§ INSTRUCTIONS TO FOLLOW: Copy out exactly the lines below that run from the one holding "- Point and" to the one holding "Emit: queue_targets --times", keeping both of those lines and no others.

[Records from a data collection]
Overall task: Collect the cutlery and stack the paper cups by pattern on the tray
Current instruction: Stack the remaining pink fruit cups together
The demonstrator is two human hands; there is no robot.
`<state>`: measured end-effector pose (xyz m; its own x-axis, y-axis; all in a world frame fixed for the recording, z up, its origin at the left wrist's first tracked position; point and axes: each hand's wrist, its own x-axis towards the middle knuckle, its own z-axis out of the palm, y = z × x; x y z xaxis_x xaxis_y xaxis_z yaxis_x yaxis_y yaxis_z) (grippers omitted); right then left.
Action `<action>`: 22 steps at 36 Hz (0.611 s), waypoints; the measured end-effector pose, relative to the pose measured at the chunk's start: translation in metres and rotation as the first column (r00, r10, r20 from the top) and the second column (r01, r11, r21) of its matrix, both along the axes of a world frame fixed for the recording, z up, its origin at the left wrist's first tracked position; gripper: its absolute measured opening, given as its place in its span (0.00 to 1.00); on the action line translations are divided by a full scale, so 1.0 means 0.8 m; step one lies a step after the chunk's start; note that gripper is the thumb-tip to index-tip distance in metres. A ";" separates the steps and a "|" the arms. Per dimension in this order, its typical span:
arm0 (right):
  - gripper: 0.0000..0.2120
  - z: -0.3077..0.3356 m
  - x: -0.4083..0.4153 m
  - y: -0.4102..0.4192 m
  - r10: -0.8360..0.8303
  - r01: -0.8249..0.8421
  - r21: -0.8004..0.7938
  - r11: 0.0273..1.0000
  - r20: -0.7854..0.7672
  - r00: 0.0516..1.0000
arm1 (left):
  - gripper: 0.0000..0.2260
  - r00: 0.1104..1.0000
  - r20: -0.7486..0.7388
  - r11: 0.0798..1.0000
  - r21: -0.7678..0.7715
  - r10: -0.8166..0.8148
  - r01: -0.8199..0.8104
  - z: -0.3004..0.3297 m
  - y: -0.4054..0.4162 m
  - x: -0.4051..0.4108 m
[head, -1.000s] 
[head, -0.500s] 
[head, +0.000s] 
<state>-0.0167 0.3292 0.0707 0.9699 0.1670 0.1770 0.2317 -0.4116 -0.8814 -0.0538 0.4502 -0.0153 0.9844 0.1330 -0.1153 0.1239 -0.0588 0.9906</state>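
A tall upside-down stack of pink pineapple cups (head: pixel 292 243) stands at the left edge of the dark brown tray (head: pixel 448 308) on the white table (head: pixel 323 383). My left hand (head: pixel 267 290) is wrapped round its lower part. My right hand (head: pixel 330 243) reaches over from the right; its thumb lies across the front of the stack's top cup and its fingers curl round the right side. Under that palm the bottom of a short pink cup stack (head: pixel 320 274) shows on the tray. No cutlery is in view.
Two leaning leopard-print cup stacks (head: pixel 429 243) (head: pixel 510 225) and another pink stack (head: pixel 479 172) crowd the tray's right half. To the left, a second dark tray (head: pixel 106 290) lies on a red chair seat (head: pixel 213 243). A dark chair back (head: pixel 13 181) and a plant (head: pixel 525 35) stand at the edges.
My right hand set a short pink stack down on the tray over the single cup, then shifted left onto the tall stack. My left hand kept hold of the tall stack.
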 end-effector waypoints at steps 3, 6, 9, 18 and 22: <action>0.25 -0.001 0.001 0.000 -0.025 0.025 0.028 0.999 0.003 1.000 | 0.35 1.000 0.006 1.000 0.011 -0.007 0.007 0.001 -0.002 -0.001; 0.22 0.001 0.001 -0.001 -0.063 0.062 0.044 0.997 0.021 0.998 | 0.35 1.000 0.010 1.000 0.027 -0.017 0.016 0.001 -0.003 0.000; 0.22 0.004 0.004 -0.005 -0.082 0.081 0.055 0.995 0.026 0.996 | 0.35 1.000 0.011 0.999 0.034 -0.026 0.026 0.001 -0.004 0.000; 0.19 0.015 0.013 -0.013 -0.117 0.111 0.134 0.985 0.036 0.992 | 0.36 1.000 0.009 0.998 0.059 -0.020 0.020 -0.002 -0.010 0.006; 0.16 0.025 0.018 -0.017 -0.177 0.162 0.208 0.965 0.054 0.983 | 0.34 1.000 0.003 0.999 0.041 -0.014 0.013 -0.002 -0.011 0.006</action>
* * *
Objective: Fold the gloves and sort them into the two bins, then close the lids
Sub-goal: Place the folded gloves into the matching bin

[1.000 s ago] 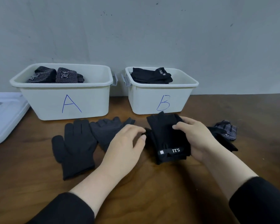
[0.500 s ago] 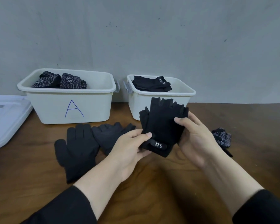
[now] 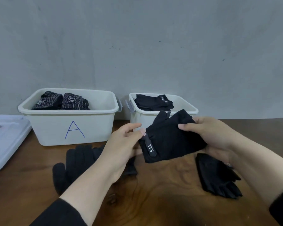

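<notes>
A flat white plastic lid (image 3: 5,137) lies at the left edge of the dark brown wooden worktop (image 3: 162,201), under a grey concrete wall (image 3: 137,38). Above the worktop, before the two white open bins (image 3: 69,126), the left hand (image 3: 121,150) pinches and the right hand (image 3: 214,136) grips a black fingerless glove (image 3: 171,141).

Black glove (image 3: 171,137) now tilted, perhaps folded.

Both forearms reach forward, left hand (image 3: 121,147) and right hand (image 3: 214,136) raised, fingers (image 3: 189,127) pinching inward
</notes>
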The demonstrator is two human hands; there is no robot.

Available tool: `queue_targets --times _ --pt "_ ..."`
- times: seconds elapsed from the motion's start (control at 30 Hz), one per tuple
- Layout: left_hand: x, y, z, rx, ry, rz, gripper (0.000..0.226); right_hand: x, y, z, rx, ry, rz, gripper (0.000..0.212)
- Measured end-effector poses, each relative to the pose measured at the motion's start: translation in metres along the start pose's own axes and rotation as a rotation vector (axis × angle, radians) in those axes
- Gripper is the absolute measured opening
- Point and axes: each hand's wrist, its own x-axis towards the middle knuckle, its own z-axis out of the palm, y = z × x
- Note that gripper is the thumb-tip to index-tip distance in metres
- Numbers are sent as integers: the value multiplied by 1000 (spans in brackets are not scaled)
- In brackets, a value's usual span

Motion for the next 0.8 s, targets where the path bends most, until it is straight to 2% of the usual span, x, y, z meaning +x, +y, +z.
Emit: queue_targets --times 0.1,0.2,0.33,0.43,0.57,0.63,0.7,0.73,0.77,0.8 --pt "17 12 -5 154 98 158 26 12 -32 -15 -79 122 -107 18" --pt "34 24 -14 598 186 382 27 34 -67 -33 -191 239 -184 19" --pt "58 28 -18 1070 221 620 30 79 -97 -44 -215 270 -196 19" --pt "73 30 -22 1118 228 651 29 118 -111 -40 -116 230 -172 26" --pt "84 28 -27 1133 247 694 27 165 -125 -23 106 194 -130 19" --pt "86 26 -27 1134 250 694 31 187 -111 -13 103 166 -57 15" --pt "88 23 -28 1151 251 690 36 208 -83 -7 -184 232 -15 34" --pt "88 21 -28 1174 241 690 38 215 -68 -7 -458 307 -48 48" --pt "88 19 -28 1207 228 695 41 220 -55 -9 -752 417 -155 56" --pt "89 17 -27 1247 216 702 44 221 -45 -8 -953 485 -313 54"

§ YOUR RESPONSE:
- Point and axes: each hand's wrist, its own x-axis towards the middle knuckle, its own z-axis out of the palm, y = z × x
- Note that gripper is the thumb-tip to index-tip distance in metres
- Numbers are sent as integers: the value multiplied by 1000 (spans in brackets are not scaled)
- In brackets, a value's usual span

Motion for the next 0.8 s, targets where the path bends most, until it is straight to 2% of the usual span, x, y, z meaning +x, +y, +z.
Emit: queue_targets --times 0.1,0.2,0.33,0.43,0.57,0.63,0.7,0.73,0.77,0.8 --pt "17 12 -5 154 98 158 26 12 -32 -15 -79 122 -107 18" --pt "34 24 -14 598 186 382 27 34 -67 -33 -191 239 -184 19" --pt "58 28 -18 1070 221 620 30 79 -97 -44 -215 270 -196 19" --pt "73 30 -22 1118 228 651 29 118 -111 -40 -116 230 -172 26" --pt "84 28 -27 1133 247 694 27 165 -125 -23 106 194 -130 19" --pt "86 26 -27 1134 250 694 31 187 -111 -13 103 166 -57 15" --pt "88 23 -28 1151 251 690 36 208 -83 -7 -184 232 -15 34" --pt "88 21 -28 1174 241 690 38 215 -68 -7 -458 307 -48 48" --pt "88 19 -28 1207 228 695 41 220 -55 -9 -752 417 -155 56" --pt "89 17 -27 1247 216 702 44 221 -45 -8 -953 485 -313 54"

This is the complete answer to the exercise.